[WHAT YOU SHOULD DO]:
Copy, word for word, the lines below from the one containing "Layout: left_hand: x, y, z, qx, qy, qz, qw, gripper" up to and including the one containing "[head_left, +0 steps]", with pictures left out.

● ● ● ● ● ● ●

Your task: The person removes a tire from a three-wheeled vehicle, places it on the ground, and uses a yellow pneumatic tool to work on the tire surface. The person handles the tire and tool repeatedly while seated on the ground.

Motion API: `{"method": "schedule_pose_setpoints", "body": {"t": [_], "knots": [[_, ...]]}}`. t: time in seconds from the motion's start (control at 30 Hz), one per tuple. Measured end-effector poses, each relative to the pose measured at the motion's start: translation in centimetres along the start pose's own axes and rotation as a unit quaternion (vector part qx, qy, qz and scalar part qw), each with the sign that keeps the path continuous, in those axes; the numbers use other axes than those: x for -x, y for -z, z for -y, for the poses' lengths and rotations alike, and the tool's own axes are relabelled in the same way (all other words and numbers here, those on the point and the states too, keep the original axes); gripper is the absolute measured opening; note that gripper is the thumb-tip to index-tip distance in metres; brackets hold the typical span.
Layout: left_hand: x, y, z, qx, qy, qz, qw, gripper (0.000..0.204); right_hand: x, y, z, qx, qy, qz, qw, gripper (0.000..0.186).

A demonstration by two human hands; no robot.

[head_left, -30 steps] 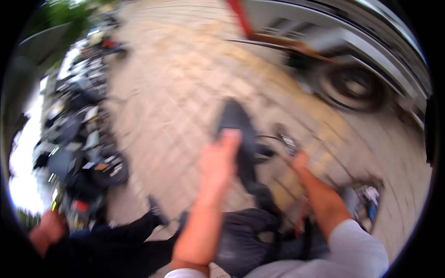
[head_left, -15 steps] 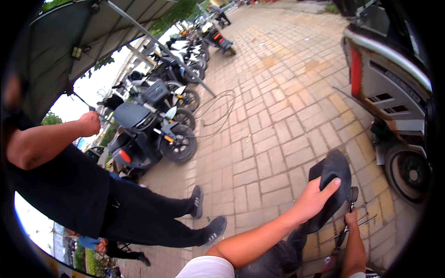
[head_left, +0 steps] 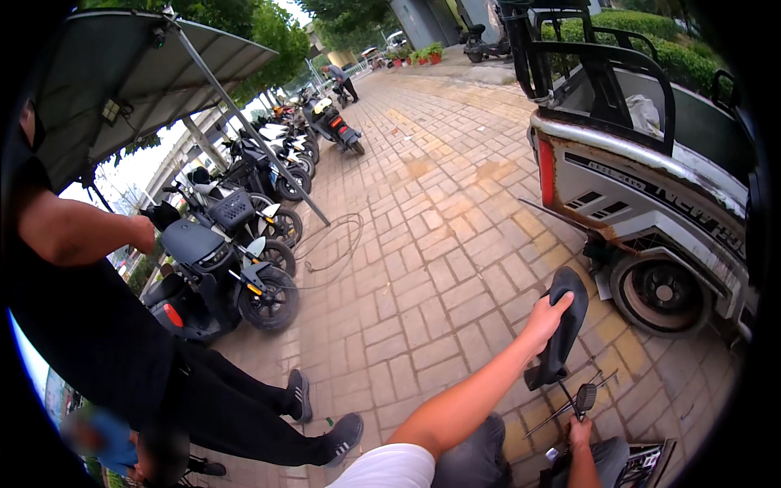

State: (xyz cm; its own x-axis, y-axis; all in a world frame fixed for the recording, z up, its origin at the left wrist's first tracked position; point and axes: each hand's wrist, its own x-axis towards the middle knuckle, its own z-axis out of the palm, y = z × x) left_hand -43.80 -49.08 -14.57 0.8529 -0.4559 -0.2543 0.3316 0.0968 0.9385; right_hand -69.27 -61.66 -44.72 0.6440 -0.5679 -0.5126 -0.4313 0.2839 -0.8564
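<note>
Black saddle-shaped piece (head_left: 565, 337) is up off the ground, right of centre, over brick paving (head_left: 431, 268). Narrow rounded end points away from the wearer; broader lower end hangs toward the knee. Tilted, not level. Underside not visible.

Handling, by judgement: light enough for one hand, firm in the body, slight give at the surface. Smooth-looking cover might slip if gripped only on top; does not look fragile. Best hold seems across the narrow middle, thumb above and fingers wrapped beneath the edge.

Left hand (head_left: 547, 320) holds it much that way: thumb pressed along the top, fingers curled around the side and mostly hidden. Arm nearly straight.

Right hand (head_left: 580, 431) is below and nearer the body, closed around the lower part of a dark oval-headed piece (head_left: 586, 397); its kind is too small to tell. Finger detail is poor.

Grey trouser knee (head_left: 476, 455) lies between the forearms. Shallow tray (head_left: 669, 455) with metallic bits sits at lower right.

Farther out: white cargo three-wheeler (head_left: 561, 175) on the right; loose wire loop (head_left: 358, 244) on the paving; parked scooters (head_left: 194, 246) on the left, near a co-worker in black (head_left: 89, 325).
</note>
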Motion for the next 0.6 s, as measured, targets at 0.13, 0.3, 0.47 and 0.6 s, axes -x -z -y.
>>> {"method": "schedule_pose_setpoints", "body": {"t": [0.13, 0.3, 0.47, 0.6], "knots": [[-2.3, -1.2, 2.0, 0.004, 0.032, 0.013, 0.999, 0.04, -2.3, 1.6, -2.4, 0.019, 0.004, -0.041, 0.999, 0.013], [-0.9, 0.1, 1.6, 0.042, 0.019, -0.002, 0.999, 0.04, -2.3, 1.0, -3.5, 0.059, 0.035, -0.041, 0.997, 0.016], [-0.8, 1.4, 1.7, 0.016, 0.019, -0.001, 1.0, 0.04, -2.3, 0.4, -4.0, 0.118, 0.044, -0.043, 0.991, 0.017], [-0.7, 0.7, 1.0, 0.036, 0.014, 0.009, 0.999, 0.04, -4.9, 1.7, -6.5, 0.16, 0.085, -0.074, 0.981, 0.018]]}}
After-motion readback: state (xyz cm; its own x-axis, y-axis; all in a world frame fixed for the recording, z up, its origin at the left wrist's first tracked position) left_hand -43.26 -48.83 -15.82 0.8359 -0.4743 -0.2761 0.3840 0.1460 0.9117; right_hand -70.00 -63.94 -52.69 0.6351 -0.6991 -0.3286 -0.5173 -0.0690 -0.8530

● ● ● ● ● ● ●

[TASK OUTPUT]:
Layout: left_hand: x, y, z, qx, qy, qz, qw, gripper (0.000..0.204); right_hand: x, y, z, qx, qy, qz, qw, gripper (0.000..0.186).

A demonstration by two human hands; no robot.

[head_left, -30 steps] 
[head_left, -15 steps] 
[head_left, +0 steps] 

The answer to this exercise has been written out completely.